Chief Justice of Kenya
- In office 1934–1946
- Preceded by: Sir Jacob Barth
- Succeeded by: Sir Barclay Nihill

Chief Justice of Tanganyika
- In office 1929–1936
- Preceded by: Sir Alison Russell
- Succeeded by: Sir Sidney Abrahams

Personal details
- Born: 1882 County Mayo, Ireland
- Died: 26 December 1964 (aged 81–82)

= Joseph Sheridan (judge) =

Irish lawyer and judge

Sir Joseph Alfred Sheridan (1882 – 26 December 1964) was an Irish lawyer, judge and administrator who served as a Chief Justice of Kenya and as a Chief Justice of Tanganyika.

==Biography==

Born in County Mayo, Ireland in 1882. He was educated at Castleknock College and Trinity College, Dublin.
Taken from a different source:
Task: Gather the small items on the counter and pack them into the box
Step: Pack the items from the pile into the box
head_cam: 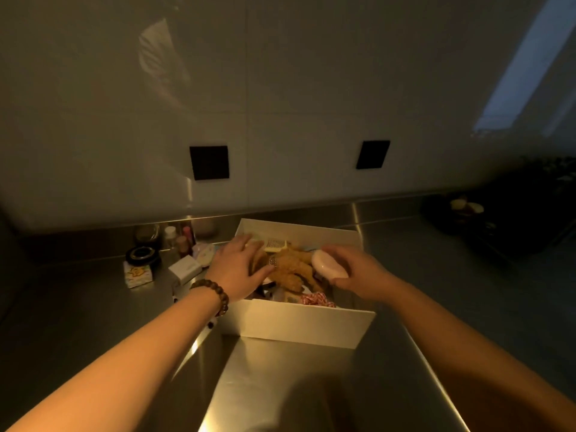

He was called to the Bar at King's Inns in Ireland in 1907, and thereafter entered the British Colonial Service in Nyasaland in 1908 as a junior clerk. In 1912, he was appointed assistant to the Attorney-General of Nyasaland and remained in the post until 1913 when he moved to the East Africa Protectorate to become a Resident Magistrate. In 1919, he was made a Judge on the East Africa Court of Appeal. The following year, he was promoted to a Judgeship on the Supreme Court for Eastern Africa. In 1929, he left Kenya to take up the position as Chief Justice of Tanganyika. He was knighted in the 1932 King's Birthday Honours; returning to Kenya in 1934 to succeed Sir Jacob Barth as Chief Justice of Kenya. He retired as Chief Justice in 1946 and died in December 1964.

His son, Sir Dermot (Joseph) Sheridan, later served as Chief Justice of Uganda and as a judge on the High Court of Kenya.